Blog

  • Getter & Setter Inheritance Gotcha

    I remember reading something about this a year ago on Flashcoders, but never ran into it until today. Basically, if you extend a class that has a getter and a setter on it, your sub-class can access them just fine. However, if your sub-class defines a getter or setter of the same name, it overwrites the one on the superclass.

    So, if make a new setter function that does something slightly different in the sub-class, since the sub-class can no longer call the getter, it fails.

    That blows.

  • FAME Chronicles #1: Long Classpaths & Local Var Declarations

    Was testing out MTASC yesterday morning to see how fast it would compile our project at work, which has about 98 classes. It takes roughly 30 to 46 seconds to compile the main FLA in Flash. After 20 minutes of code modifications, I managed to get just warnings (but it’ll still compile).

    It takes under 2 seconds.

    The warnings kind of suck because basically, some of my classes had to have their symbolName properties be the same to work. Why? It sounds to me, after talking to Darron about it, like Flash’s internal Object.registerClass doesn’t like long names. One warning, however, I couldn’t get rid of; this was because the classpath was longer than 64 characters, and Flash doesn’t allow you to have linkageID’s longer than that. So, for the time being, unless I can find out why MTASC can’t inject the class into the existing SWF correctly, I’ll just have to refactor it to get it to compile without warnings.

    The 20 minutes of code changes were local variable definition changes. Basically, this is the ONLY THING I have found different to coding for MTASC vs. for Flash. It doesn’t like inner defined local variables (like in nested loops and if then statements), nor does it like the same variable name typed twice in the same function. Naturally, I thought this was bs, but before communicating such, I asked a co-worker who was more experienced, and asked what he thought. After explaning on how other languages don’t allow you to do both of those things, and why it is ambiguous, and leads to errors where a function is dependent on a variable to be set (which is really bad for Flash since currently, it won’t throw exceptions for such things), so I understand why it’s bad to code that way, and it makes sense. Thus, I believe it’s a good thing why MTASC doesn’t support this bad practice, and I have no problems adjusting my coding style for it.

    Still, though, I wish we could get more official reports on the integrity of SWF’s MTASC generates. I am not sure what I mean by official, but I guess like real-world projects that have been deployed to big clients, thus giving me faith in the quality of SWF that MTASC can produce on it’s own vs. SWF’s created in Flash that it just injects classes into.

  • GameTap: Broadband Games On Demand

    The press release for GameTap from Turner makes it sound like GameSpy, except you can actually download games and play them vs. just having GameSpy facilitate collaboration. XBox Live does this pretty well for a v1. Sounds like old titles are included; I’m hoping some of the old skool classics from SNES make it. I know I’d pay to play Final Fantasy 3 again legally.

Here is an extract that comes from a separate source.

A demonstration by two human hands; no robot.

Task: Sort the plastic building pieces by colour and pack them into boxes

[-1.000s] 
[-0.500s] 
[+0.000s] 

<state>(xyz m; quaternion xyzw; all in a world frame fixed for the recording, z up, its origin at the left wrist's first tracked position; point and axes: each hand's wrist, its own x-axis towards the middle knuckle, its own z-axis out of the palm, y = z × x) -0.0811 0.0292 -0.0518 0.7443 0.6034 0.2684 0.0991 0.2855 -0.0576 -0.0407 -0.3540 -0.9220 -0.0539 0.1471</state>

    Another quote from AJC (username: cow | email: cow@mailinator.com | password: cowcow):

    Turner Broadcasting enters the video game industry today, announcing a new broadband Web site called GameTap that gives users access to hundreds of titles – from classic gobbler Pac-Man to the frenetic skateboarder Tony Hawk.

    More info @ Kenny’s site.

    Via Kenny B.

  • Google Wants You to Blog During the Weekdays

    Google ads pay squat over the weekends. I’ve noticed spikes in my earnings when I post entries either regulary, or when I post an entry that has a higher than normal click-through during the weekdays.

    I had 2 such entries over the weekend… but Google paid me squat. This isn’t the first time this has happened, but this is the first time a seriously clicked through set of entries did not contribute to earnings.

    I take that to indirectly mean Google advertisers don’t pay Google much for weekend ads, and thus Google only wants to you blog during the week.

    I don’t need Google ad revenue to run my site, but I can’t help but be influenced since it pays not only for my hosting costs, but my other 2 hosting costs beyond this site (dev site for hosting files, and Flashcom hosting).

    I’m kind of irritated by this too; I feel like I’m being bullied by a big company, having them influence my blogging behavior. Because the service is opt-in, free, and all I have to do is what I’ve been doing, blogging, many may argue I shouldn’t complain.

    However, wanting to maximize my earnings is a good thing, and I guess I don’t understand why blogging on the weekend doesn’t contribute to that.

    Weird. What if I don’t want to blog during the weekdays? Does that lessen the value of my entries because they are on the weekend? No! In fact, I’d argue that is the slowest blogging time, and I want to give people something interesting to check out if they are bored on the weekend; I should be rewarded for that if a reward structure is already in place.

    Not sure why this irritates me so, but it does.